Bobby aprendió a jugar igual de bien en defensa que en ataque. Tenía la habilidad de atacar activamente y marcar. También poseía la habilidad de dar un pase largo y preciso al palo de un compañero. Ya a los catorce años jugaba en el sistema de clubes juveniles "Boston". Y ya a los dieciocho Orr firmó un contrato completo con el equipo principal de Boston por una cantidad récord. Incluso el famoso Gordie Howe tenía un contrato menor.

El joven defensa no falló. Los entrenadores, los dirigentes del club y los aficionados se sorprendieron por el hecho de que jugara igual de bien en defensa que en ataque. En aquella época no había jugadores tan polivalentes. Y según los resultados de su primera temporada en 1966-1967, se convirtió en el mejor novato de la NHL.

Brillante carrera y famosas victorias

La temporada siguiente Bobby Orr ganó el premio al mejor defensa y desde entonces lo consiguió repetidamente.

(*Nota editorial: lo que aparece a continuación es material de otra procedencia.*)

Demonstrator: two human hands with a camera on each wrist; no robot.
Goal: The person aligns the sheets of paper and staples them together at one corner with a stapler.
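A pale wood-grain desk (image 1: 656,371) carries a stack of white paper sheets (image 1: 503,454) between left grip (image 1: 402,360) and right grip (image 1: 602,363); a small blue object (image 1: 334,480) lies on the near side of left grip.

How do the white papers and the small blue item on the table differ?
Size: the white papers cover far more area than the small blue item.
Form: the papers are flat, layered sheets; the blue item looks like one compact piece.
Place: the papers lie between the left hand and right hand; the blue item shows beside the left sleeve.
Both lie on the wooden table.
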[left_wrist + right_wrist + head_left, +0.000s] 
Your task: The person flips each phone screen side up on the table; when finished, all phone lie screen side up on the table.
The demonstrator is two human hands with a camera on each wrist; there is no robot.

Después demostró su capacidad goleadora, convirtiéndose en el mejor defensa y el mejor francotirador de la liga. Ningún defensa había logrado tanto éxito antes que él. Ese año también se convirtió en el jugador de hockey más útil de los playoffs, contribuyendo así a que su club "Boston Bruins" se convirtiera en el dueño de la Copa Stanley. En 1972, "Boston" se convirtió en el dueño de este importante trofeo por segunda vez consecutiva. Y Bobby Orr volvió a ser el jugador más brillante y útil de su equipo.

Fin prematuro de la carrera

A los jugadores más destacados, por regla general, les prestan especial atención sus rivales. Siempre intentan detenerlos por cualquier medio, incluso infligiéndoles lesiones. Bobby Orr no fue una excepción. Se sometió a numerosas operaciones, y aún tardó mucho tiempo en recuperarse de ellas.

En 1976, tras pasar más de diez años en un mismo club, dejó "Boston" y se fue a "Chicago". Por desgracia, mucho tiempo para jugar allí no tenía que hacerlo. Después de otra operación en 1978 Bobby Orr terminó su magnífica, pero corta carrera a la edad de treinta años. Por supuesto, esta no es la edad en la que hay que terminar de jugar al hockey, pero las lesiones se hicieron sentir. Y en 1979, el gran defensa ingresó en el Salón de la Fama del Hockey.